Furthermore, a compromised link between semantic organization and brain oscillations has been observed in several neurological conditions. Some of them, like Alzheimer’s disease or semantic dementia, are characterized by a progressive loss of object recognition, possibly involving the theta-gamma code [
27,
56,
57]. Others, like schizophrenia, are characterized by an illogical use of concepts and a possible involvement of alterations in the gamma rhythm [
58‐
60].
Since oscillatory aspects are of value, activity in each computational unit in our model is simulated through a neural mass model developed by the authors in recent years [
61], in which brain rhythms arise from feedback interactions among local excitatory and inhibitory populations. Specifically, parameters are assigned so that each unit oscillates in the gamma band. Neural masses are a valuable alternative way to simulate oscillations compared with spiking neurons, assuming that a single unit describes the behavior of entire populations of neurons, coding for the same aspect. This formalism is more oriented to analyzing local field potentials or cortical activity reconstructed in regions of interest from high-density scalp EEG [
62]. A taxonomy of various animals (mammals and birds), including several subcategories and salient-plus-marginal features, shows the main model virtues and limitations in representing semantic objects. A sensitivity analysis on some parameters involving the Hebb rule or the gamma rhythm generation is finally performed to test the robustness of the network, suggest some testable predictions, and unmask conditions leading to pathological behavior.
Discussion
The present work proposes a model of semantic organization based on a feature representation of objects, attractor dynamics, and gamma-band oscillations. Compared with the recent literature, the fundamental new aspect consists of using an original asymmetric Hebb rule to deal with correlated patterns and distinguish between superordinate and subordinate concepts. Moreover, training is performed in a probabilistic environment, where not all features are simultaneously presented, but some can be lacking at any iteration. As discussed below, these aspects are original and can lead to an enrichment of existing models.

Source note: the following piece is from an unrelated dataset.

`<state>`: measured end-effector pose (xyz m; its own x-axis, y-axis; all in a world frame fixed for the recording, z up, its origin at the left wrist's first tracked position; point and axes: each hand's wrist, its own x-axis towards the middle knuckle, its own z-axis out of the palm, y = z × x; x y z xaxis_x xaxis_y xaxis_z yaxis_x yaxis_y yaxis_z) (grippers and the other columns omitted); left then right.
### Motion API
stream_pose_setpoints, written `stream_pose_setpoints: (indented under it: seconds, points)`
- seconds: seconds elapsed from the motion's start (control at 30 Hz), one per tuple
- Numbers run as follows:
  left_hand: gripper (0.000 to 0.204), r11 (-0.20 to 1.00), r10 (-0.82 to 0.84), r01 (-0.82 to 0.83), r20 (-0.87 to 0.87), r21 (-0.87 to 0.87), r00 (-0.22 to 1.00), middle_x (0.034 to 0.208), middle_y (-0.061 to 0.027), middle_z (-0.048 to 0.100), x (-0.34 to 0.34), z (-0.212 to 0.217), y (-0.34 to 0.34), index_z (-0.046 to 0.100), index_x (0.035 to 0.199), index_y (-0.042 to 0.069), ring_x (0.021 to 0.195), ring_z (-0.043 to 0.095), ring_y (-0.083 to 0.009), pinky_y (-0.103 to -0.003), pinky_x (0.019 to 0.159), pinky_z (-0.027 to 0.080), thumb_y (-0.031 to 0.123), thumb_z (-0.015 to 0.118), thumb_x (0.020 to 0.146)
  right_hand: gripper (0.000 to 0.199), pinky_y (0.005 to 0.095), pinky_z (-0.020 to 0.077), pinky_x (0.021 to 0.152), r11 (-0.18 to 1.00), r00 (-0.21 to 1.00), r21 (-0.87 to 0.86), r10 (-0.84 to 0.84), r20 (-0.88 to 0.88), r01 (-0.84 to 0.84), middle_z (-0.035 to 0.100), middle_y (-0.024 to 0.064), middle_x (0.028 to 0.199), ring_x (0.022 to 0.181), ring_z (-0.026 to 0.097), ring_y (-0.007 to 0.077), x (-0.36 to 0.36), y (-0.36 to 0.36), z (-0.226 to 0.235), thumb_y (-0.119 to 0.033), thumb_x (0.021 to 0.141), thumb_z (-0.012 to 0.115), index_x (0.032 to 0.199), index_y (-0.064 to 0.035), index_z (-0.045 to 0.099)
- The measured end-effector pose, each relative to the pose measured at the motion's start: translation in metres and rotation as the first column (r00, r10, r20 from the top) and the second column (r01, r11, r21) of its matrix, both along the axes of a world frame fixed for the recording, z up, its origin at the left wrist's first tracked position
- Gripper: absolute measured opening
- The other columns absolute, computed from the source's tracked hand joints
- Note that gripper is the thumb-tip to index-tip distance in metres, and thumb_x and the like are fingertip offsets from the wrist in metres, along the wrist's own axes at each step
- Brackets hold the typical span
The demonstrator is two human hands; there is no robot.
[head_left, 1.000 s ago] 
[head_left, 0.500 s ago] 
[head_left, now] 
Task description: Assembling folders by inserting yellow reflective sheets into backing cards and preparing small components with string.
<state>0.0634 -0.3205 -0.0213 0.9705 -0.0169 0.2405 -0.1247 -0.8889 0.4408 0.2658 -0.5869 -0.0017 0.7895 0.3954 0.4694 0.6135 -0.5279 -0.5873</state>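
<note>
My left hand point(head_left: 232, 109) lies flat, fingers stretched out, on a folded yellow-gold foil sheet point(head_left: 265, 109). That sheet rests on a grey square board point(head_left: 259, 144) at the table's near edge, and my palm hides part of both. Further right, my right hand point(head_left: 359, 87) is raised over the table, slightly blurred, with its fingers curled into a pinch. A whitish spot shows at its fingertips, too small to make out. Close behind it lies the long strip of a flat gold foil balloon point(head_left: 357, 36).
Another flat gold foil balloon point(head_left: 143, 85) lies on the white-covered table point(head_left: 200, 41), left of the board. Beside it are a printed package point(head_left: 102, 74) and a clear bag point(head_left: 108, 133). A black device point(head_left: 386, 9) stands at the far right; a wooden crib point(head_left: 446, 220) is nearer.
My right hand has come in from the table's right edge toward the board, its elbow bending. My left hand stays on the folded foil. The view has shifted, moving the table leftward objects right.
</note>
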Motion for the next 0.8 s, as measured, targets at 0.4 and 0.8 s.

Hebb Rule and Hierarchical Organization of Concepts
Our asymmetrical Hebb rule, already partially exploited in previous works [
68,
69], is based on different thresholds for presynaptic and postsynaptic activities. This has been further refined in the present work by including a presynaptic gating mechanism: only if the presynaptic activity is above the threshold is a synaptic change (either potentiation or depotentiation) implemented. This rule automatically allows the formation of categories based on shared properties and implements a distinction between salient and marginal features. An essential aspect of the present learning procedure is that the latter distinction depends on the probability of feature occurrence. For clearness, we used just two probabilities (80 and 30% for salient and marginal features, respectively). Of course, different values can occur in reality, making the final object representation and the pattern of synapses more varied than the one shown in Fig.
4. Moreover, other aspects of learning not included in our training procedure can modify the final semantic representation. These may involve the emotional impact of an experience, which may affect the learning rate,
γ, in Eqs. (
1) and (
2), and the dependence of feature occurrence on a context [
71] (so that certain features may frequently occur together with other features and tend to activate reciprocally). These aspects can be analyzed in a future job.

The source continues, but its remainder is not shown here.